DENVER—Republicans came away from Wednesday night's presidential debate crowing about the masterful performance put on by their candidate, Mitt Romney, while Democrats insisted it was President Obama who came out on top. But beneath the spin, several themes emerged from surrogates on either side of the political spectrum.
"It was a terrific night for Mitt Romney," said Ohio Sen. Rob Portman, who served as Romney's faux sparring partner ahead of the first head-to-head match-up, during a post-debate media scrum.
"He did what he had to do for the undecided voter in Ohio and the country they were looking for two things: to have a discussion about the record of the last four years and why we can't afford it for the next four," he said. "And most importantly, he talked about his own policies."

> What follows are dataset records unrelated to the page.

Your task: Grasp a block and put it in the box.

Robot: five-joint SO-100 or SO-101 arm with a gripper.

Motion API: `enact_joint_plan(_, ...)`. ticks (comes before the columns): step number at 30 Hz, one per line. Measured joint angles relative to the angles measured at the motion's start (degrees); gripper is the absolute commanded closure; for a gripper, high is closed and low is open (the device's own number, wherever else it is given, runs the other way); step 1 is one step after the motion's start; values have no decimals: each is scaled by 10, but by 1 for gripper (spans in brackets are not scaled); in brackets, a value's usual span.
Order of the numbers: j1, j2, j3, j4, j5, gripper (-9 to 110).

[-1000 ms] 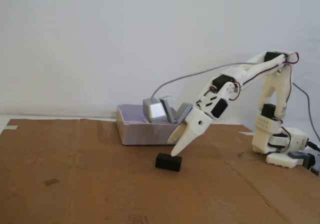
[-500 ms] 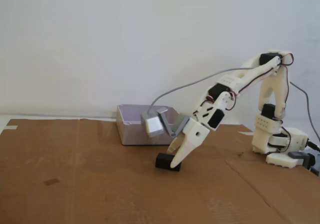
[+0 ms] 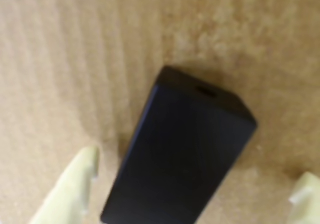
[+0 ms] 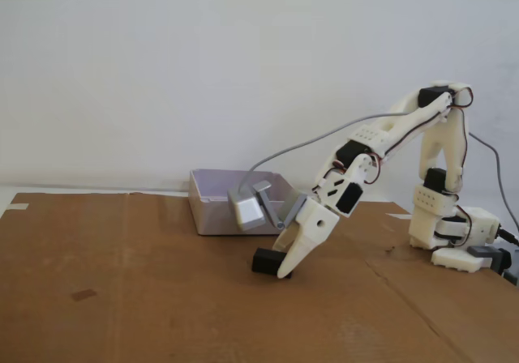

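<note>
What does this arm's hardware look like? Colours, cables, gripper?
White printed arm with black servo blocks and thin red-and-dark wires along its links. The gripper has pale cream tapered fingers. A grey camera module sits beside it, trailing a grey cable.

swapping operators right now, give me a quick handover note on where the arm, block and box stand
Gripper: open, lowered over the block, one fingertip on each side in the wrist view; no contact visible on either side.
Block: lying flat on the cardboard, not lifted. In the fixed view it sits in front of the box, clearly apart from it.
Box: at the back of the cardboard near the wall; what is inside cannot be seen from here.
Done: approach and straddle of the block.
Left: close on the block, lift, carry it to the box, release.
</note>
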Motion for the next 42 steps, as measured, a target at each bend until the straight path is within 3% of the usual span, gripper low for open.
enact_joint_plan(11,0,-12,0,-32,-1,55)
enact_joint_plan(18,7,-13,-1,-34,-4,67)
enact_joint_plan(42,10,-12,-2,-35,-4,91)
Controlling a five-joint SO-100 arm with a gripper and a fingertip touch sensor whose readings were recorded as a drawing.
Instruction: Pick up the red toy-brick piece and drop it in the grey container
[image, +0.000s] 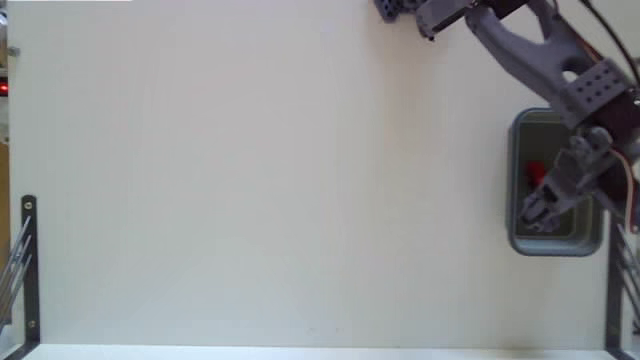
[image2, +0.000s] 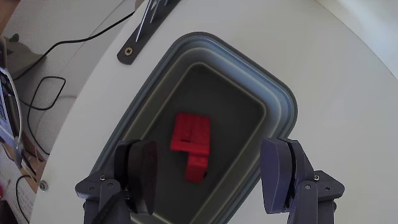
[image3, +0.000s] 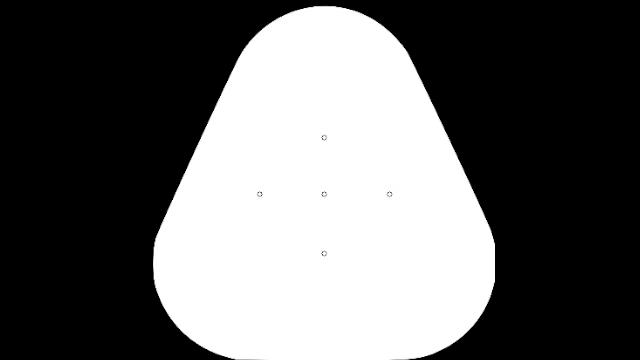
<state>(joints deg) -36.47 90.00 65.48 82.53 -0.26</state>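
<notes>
Nearest the wrist camera, the tool (image2: 208, 177) hangs with its two dark grey fingers (image2: 144, 174) spread wide apart and nothing between them; the gap between the pads is clear, so it is plainly open and empty. Directly below that gap lies the red toy-brick piece (image2: 191, 143), resting on the floor of the grey container (image2: 283, 106), roughly in the middle and apart from every wall. Its stepped outline shows a wider block with a smaller block jutting toward the camera. Beyond the tub's thick rim the white table (image2: 348, 68) curves away, with a black bracket (image2: 146, 31) at its edge and cables (image2: 43, 93) off to the left below it.

In the fixed view the arm reaches down from the top right, the tool (image: 545, 205) sits over the grey container (image: 515, 180) at the right edge of the table (image: 250, 180), and a sliver of the red toy-brick piece (image: 533, 172) shows inside.

Judging by how things lie, the drop looks done and the task is essentially complete. The brick should handle as a light, rigid, smooth plastic piece: it will not deform, but its glossy faces could slip under a shallow pinch. If it had to be taken again, the two flat parallel sides of the wider block look the best hold, not the narrow step.
</notes>
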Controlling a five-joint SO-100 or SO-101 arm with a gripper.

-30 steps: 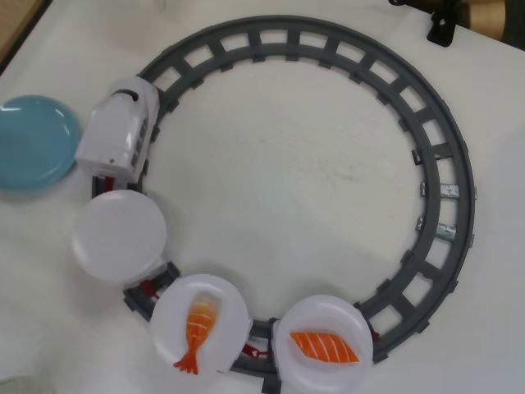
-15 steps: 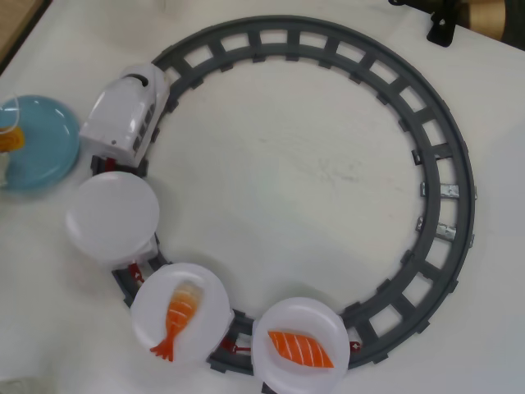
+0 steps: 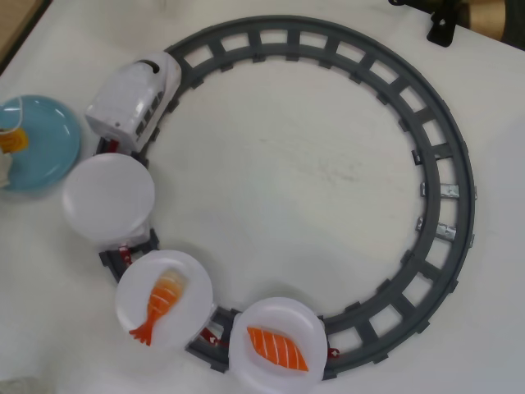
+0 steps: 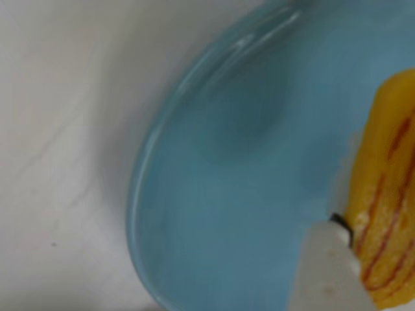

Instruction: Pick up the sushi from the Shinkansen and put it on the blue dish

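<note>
In the overhead view the sushi (image 3: 11,141) sat over the blue dish (image 3: 45,144) at the left edge, beside the Shinkansen (image 3: 134,102) on the track (image 3: 447,205). In the wrist view the gripper (image 4: 363,249) pinched the sushi (image 4: 386,214) above the blue dish (image 4: 227,194), one white finger (image 4: 327,272) against it.

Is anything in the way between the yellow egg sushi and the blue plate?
No, nothing visible is. The egg sushi is already right over the blue plate, and the plate under it looks bare. The claw is at the overhead view's left edge.
</note>
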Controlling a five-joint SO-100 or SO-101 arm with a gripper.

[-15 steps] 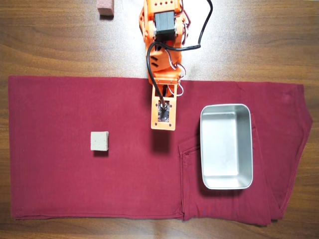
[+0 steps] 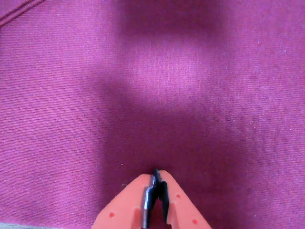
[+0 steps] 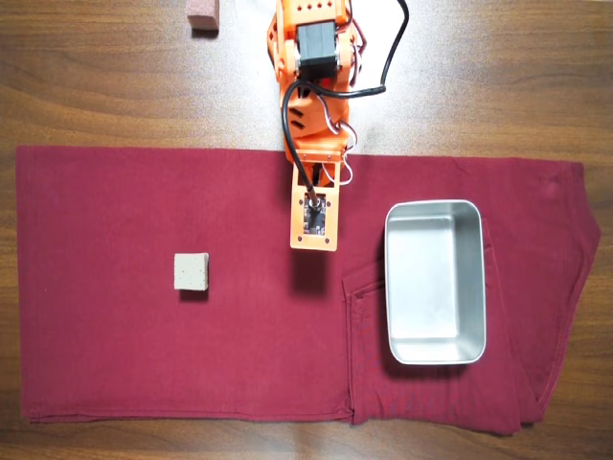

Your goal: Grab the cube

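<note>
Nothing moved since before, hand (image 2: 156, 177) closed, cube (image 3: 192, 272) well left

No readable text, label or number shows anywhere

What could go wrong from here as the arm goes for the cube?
The gripper is shut in the wrist view, so it must open before descending or it may just knock the cube aside. The cube lies well left of the arm in the overhead view and is absent from the wrist view. The red cloth is loose; low fingertips could snag it.
</note>
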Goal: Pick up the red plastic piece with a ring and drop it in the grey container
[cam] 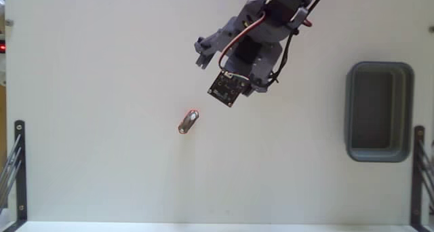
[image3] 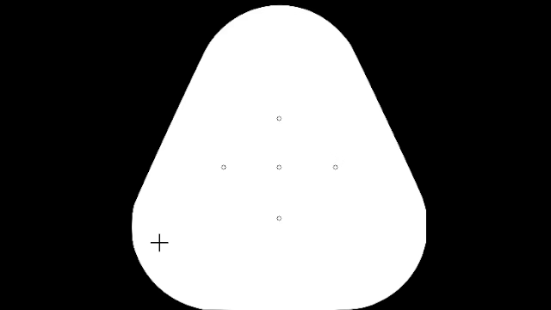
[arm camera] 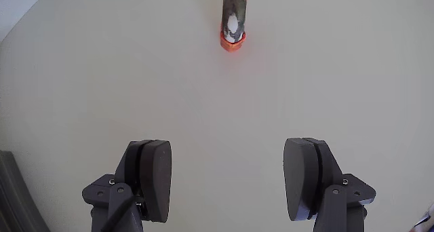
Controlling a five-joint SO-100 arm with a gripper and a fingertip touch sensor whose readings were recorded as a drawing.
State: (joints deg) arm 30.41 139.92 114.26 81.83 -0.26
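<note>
The red plastic piece with a ring [cam: 188,121] lies flat on the white table, left of centre in the fixed view. My gripper [cam: 210,76] hangs above the table up and to the right of it, apart from it. In the wrist view the piece [arm camera: 234,22] sits near the top edge, well ahead of my gripper [arm camera: 230,171]. Both fingers [arm camera: 152,178] stand wide apart with nothing between them, so the gripper is open. The grey container [cam: 380,111] rests at the far right of the table, with nothing visible inside.
Black metal frames stand at the lower left [cam: 17,164] and lower right [cam: 420,171] table edges. A small red indicator light [cam: 3,47] glows at the left edge. The arm's body and cables [cam: 278,15] reach in from the top.
</note>
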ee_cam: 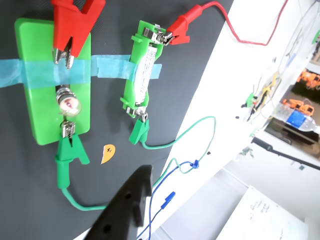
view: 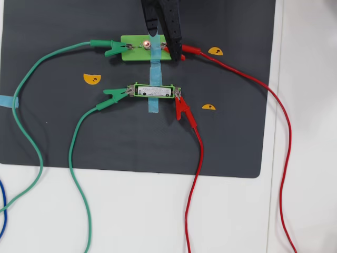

Reince Priebus, chairman of the Republican National Committee, was full of praise for Romney as well, but couldn't help taking a dig at Obama, who many campaign observers found halting and low energy throughout the 90-minute debate.
"It was an unbelievably bad performance by this president," Priebus said. "I don't know if he left his heart in Washington or where he left it, but he didn't bring it here to Denver, that's for sure."
Florida Sen. Marco Rubio, a top Romney surrogate, praised Romney's aggressive but substantive tone.
"[Obama] says things about Mitt Romney's ideas that just aren't true," Rubio said. "You can get away with that in a 30-second commercial, you might be able to get away with that in an interview somewhere, but you're not going to be able to get away with that in a debate like this where you are standing next to Mitt Romney who is there not just to refute what you say but to prove how wrong you truly are."
New Hampshire Sen. Kelly Ayotte, a rising Republican star, said Romney was also able to accomplish a pair of other important goals: connect to middle-class voters, particularly women.
"He talked about people he met on the campaign trail, personal stories, which shows he is listening to the American people," she said. "Women care about these economic issues. Mothers, we're so worried about what we are passing on to the next generation, the debt. Governor Romney came out and called it what it is right now: immoral."
Not surprisingly, Obama campaign officials carried a counter message: that their candidate did a better job of speaking directly to the American people about the different visions of the two candidates.
"The Romney campaign made no secret that they wanted to deliver some attack lines and zingers coming into this evening. They did that," said Jen Psaki, an Obama campaign spokeswoman. "The president has made no secret of the fact that he wanted to speak directly to the American people and when he looked at the camera and spoke about social security and protecting it, when he spoke about the absence of details, when he spoke about the difference between their plans for the economy, that's what he was doing."
Jim Messina, Obama's campaign manager, stuck to the same message.
"I'm happy with any debate where people walk away understanding the clear differences between us and Governor Romney and that's what we did," he said. "Governor Romney played defense on Medicare, on tax cuts. These are things that are really problematic for him in the battleground states."
Outlining contrasting visions of for America's future was also a top goal for the Romney campaign.
Peter Flaherty, a top Romney campaign official, said Romney's goal was to make the point that the election is "not about the two men on stage or the two parties, but about two different directions for the future."
"If we wanted one broad thing to come out of tonight for the governor to be able to communicate, I think that was it," he said.